(SOURCE MATERIAL)
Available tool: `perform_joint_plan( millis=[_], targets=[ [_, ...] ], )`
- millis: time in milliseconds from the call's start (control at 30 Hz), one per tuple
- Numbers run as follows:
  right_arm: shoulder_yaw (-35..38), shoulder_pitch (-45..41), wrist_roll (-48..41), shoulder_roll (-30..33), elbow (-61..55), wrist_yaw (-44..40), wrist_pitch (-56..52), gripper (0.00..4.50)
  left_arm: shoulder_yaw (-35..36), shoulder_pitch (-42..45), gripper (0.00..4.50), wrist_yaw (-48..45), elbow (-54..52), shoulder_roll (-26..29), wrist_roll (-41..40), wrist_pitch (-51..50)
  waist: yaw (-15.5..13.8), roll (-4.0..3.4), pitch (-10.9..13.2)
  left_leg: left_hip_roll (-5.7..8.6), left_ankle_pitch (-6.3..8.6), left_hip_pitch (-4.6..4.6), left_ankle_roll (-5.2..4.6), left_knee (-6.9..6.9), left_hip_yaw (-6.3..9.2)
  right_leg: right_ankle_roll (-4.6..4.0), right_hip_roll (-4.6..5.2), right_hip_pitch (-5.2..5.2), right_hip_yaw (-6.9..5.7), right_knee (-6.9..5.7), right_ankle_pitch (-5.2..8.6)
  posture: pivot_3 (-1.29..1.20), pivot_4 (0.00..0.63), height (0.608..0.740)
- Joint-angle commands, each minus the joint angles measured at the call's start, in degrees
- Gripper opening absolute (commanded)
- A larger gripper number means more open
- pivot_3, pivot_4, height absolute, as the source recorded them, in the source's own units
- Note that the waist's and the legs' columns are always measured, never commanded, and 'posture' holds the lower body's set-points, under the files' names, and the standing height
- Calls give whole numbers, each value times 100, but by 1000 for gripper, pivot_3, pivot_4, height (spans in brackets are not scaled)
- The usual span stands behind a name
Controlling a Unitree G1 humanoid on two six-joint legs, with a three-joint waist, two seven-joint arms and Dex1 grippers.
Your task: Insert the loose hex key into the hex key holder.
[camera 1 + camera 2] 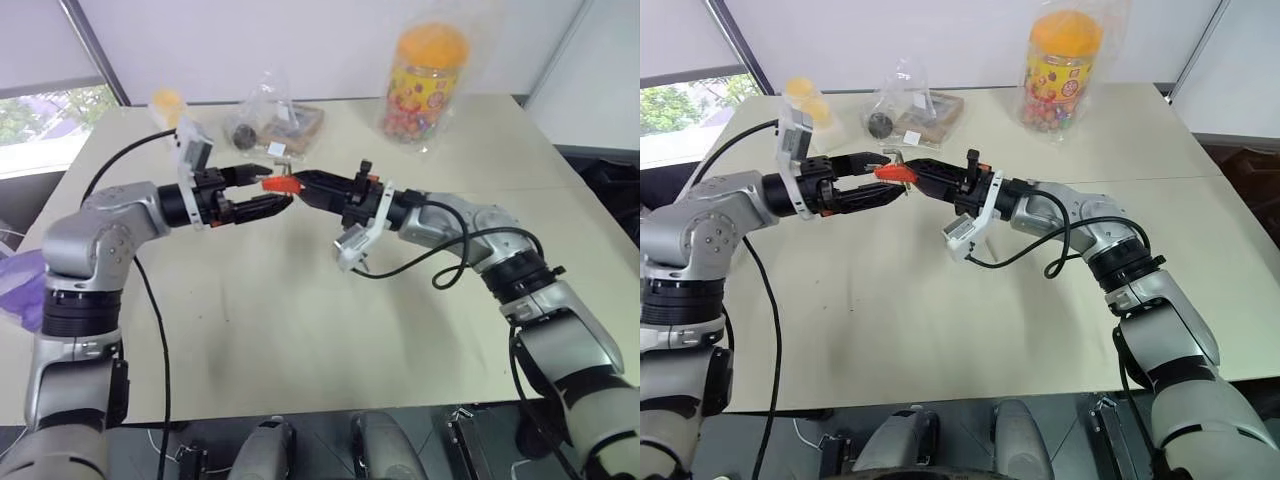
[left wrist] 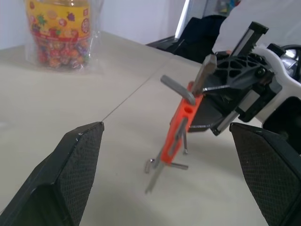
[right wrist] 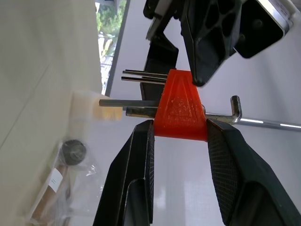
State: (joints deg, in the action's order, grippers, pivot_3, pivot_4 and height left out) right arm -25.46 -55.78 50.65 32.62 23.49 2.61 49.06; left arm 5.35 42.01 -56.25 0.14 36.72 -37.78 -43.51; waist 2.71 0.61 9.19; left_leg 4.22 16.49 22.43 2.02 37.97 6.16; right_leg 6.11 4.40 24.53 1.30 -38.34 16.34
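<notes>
Bare table (image 1: 300,320) below both raised hands, candy jar (image 1: 425,80) and bagged items (image 1: 268,118) along the far edge

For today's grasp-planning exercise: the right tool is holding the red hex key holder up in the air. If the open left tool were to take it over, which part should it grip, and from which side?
Probably the free end of the hex key holder, below the right tool, which pinches its upper part. The left tool faces it with jaws wide, so come straight on, closing across the flat red faces, clear of the dark keys sticking out.

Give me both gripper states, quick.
Left gripper: open, holding nothing, its fingers either side of the hex key holder.
Right gripper: shut on the hex key holder, above the table.
</notes>
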Motion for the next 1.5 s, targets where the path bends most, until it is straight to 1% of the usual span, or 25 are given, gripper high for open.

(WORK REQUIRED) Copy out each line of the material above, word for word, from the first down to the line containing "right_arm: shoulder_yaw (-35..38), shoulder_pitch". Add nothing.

(OUTPUT FOR THIS EXERCISE)
Available tool: `perform_joint_plan( millis=[_], targets=[ [_, ...] ], )`
- millis: time in milliseconds from the call's start (control at 30 Hz), one per tuple
- Numbers run as follows:
  right_arm: shoulder_yaw (-35..38), shoulder_pitch (-45..41), wrist_roll (-48..41), shoulder_roll (-30..33), elbow (-61..55), wrist_yaw (-44..40), wrist_pitch (-56..52), gripper (0.00..4.50)

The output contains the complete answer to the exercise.